[Dataset records]
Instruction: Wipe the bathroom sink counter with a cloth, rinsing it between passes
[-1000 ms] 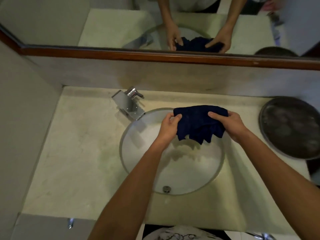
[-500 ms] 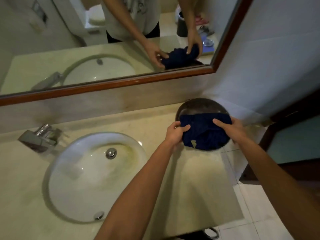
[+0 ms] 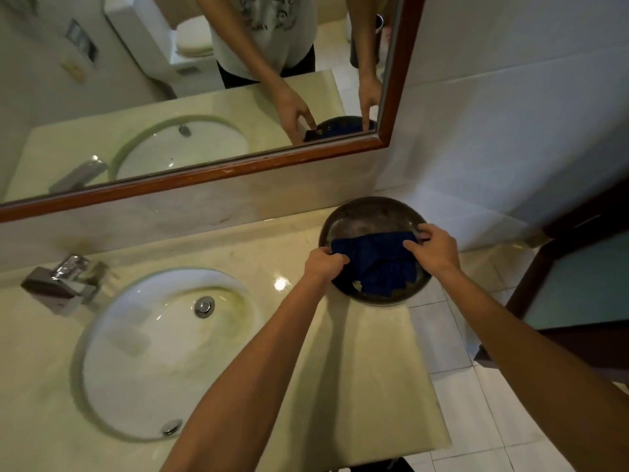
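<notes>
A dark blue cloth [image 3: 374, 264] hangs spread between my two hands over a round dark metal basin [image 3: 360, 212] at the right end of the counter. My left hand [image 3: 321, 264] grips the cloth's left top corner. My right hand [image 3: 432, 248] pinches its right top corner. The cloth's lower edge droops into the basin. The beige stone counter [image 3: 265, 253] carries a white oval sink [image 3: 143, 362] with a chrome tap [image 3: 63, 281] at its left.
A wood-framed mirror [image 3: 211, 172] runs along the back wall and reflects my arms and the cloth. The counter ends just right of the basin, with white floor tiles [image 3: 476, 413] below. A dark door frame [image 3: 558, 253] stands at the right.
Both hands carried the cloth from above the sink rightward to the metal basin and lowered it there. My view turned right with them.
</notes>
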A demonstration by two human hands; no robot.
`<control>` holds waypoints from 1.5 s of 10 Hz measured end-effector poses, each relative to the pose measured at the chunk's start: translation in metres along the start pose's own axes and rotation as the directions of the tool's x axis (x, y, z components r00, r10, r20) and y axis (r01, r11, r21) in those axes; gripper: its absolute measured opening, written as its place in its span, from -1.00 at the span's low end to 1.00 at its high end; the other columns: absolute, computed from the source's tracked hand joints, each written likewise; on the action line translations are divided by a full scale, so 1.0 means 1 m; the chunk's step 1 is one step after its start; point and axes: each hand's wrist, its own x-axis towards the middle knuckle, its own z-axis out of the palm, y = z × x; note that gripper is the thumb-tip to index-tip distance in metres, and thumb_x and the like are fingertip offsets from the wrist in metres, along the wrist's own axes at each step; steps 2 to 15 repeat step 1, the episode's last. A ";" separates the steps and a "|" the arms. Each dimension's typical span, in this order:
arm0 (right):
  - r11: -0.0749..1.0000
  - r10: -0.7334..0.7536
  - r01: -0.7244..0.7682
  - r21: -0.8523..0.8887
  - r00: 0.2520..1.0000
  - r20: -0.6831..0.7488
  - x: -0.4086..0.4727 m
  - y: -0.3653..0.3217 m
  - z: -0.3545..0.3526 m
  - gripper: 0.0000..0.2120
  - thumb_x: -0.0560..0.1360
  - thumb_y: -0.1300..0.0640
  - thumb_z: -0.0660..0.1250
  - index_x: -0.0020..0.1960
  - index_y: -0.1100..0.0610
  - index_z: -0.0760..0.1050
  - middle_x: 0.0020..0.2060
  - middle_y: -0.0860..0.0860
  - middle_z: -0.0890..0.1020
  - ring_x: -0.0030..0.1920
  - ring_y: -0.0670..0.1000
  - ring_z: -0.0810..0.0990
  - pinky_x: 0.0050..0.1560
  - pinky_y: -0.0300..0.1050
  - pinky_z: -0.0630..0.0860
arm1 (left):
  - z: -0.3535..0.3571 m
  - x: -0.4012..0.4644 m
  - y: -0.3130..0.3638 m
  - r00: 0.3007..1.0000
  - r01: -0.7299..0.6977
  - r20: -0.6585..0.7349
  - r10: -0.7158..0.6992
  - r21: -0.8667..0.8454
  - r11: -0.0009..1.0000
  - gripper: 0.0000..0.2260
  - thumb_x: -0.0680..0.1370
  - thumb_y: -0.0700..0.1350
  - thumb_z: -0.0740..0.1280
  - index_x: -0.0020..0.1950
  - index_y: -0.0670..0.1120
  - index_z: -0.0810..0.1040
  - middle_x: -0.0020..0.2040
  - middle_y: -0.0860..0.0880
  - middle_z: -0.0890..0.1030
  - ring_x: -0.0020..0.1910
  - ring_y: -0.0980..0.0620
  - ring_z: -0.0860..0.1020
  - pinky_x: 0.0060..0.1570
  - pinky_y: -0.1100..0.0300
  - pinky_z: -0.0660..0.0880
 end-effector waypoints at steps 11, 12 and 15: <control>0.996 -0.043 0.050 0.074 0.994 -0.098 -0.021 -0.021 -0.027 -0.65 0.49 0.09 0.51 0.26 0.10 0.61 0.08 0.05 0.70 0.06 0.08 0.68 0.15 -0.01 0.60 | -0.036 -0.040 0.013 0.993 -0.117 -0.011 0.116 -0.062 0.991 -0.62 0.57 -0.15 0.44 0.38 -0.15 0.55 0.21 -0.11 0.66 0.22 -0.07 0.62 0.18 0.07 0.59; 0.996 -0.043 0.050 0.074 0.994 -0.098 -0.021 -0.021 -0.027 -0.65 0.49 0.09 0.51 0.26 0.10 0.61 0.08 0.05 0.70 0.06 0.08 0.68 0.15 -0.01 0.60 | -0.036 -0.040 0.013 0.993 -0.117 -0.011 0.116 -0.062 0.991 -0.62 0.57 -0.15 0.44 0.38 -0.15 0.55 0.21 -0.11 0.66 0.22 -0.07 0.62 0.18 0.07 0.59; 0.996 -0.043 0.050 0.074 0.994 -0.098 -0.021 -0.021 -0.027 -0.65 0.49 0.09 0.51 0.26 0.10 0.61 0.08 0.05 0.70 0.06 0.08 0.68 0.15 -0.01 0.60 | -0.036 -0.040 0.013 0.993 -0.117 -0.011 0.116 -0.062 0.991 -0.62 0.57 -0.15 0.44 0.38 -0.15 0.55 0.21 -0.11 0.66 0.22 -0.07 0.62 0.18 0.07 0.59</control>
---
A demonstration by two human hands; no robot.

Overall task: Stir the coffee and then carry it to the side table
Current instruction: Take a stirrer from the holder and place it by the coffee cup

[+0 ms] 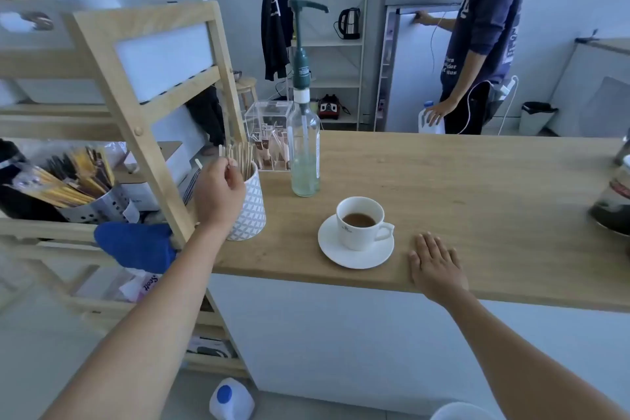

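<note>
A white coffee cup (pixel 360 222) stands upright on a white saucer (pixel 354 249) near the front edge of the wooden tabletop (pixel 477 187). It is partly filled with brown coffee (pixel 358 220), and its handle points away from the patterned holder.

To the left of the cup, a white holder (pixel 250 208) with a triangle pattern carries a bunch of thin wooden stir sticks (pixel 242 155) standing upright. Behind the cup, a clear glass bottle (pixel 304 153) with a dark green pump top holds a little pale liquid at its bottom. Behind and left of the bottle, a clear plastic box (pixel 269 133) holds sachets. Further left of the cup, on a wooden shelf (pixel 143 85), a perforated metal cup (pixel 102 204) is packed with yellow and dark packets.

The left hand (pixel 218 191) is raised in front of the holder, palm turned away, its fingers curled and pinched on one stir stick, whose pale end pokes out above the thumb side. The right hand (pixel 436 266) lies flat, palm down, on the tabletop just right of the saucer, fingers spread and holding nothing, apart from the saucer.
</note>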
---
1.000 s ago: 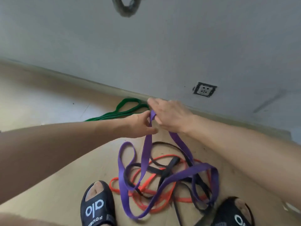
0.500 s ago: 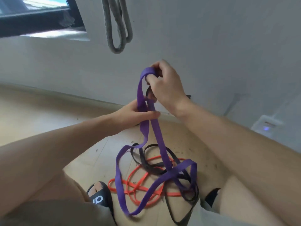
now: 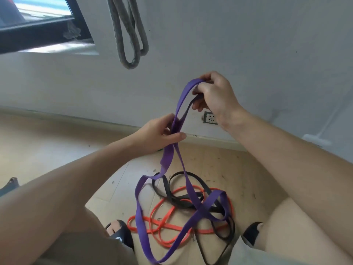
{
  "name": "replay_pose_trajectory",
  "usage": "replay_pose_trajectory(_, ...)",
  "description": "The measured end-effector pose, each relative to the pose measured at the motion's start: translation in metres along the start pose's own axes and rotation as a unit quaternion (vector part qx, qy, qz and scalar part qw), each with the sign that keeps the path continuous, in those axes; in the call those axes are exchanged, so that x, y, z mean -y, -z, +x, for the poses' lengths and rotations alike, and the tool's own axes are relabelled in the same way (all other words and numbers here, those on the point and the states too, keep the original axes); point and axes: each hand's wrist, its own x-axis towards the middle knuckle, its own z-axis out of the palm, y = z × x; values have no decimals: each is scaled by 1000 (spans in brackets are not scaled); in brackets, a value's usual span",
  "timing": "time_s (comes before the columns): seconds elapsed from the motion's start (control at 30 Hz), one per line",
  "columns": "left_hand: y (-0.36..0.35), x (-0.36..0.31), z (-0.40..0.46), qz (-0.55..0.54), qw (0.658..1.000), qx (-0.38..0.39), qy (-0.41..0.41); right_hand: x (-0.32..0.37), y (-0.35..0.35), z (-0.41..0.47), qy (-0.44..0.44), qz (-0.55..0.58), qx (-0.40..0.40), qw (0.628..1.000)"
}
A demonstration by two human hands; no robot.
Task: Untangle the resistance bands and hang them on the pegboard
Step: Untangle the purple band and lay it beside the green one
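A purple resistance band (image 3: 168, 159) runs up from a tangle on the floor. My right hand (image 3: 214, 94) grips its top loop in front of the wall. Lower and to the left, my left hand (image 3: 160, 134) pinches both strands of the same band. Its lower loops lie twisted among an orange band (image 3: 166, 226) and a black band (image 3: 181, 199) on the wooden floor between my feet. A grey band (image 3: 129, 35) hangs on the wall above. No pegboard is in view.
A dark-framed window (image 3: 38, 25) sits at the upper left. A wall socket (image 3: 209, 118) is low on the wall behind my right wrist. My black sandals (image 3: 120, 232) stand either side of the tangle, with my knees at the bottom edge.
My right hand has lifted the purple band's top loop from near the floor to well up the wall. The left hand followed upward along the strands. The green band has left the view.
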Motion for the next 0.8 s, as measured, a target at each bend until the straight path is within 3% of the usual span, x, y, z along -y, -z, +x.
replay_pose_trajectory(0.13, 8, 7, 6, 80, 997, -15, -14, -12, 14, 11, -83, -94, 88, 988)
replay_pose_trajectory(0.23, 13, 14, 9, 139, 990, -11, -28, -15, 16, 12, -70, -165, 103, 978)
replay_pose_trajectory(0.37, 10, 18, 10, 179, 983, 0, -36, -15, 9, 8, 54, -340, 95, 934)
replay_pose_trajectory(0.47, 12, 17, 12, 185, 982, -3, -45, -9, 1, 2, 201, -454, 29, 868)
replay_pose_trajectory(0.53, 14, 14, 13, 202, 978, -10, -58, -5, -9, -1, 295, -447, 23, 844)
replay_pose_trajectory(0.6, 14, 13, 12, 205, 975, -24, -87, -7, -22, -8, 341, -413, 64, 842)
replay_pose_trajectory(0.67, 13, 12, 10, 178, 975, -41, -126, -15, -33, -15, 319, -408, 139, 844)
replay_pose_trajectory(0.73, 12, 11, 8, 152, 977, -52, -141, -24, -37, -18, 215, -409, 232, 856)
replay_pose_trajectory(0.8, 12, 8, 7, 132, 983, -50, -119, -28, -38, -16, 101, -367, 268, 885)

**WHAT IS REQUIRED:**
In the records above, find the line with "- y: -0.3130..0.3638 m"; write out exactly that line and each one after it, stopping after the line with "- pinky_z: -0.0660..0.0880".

**RESPONSE BOX:**
  - y: -0.3130..0.3638 m
  - r00: 0.3007..1.0000
  - r01: -0.7299..0.6977
  - r20: -0.6585..0.7349
  - r10: -0.7158..0.6992
  - r21: -0.8667..0.8454
  - r11: -0.0009..1.0000
  - gripper: 0.0000..0.2260
  - thumb_x: -0.0680..0.1370
  - thumb_y: -0.0700..0.1350
  - thumb_z: -0.0740..0.1280
  - index_x: -0.0020..0.1950
  - index_y: -0.0670..0.1120
  - index_z: -0.0810..0.1040
  - middle_x: -0.0020..0.2040
  - middle_y: -0.0860..0.0880
  - middle_z: -0.0890..0.1030
  - ring_x: -0.0020..0.1910
  - ring_y: -0.0980..0.0620
  - ring_z: -0.0860..0.1020
  - pinky_x: 0.0060..0.1570
  - pinky_y: -0.1100..0.0300
  - pinky_z: -0.0660..0.0880

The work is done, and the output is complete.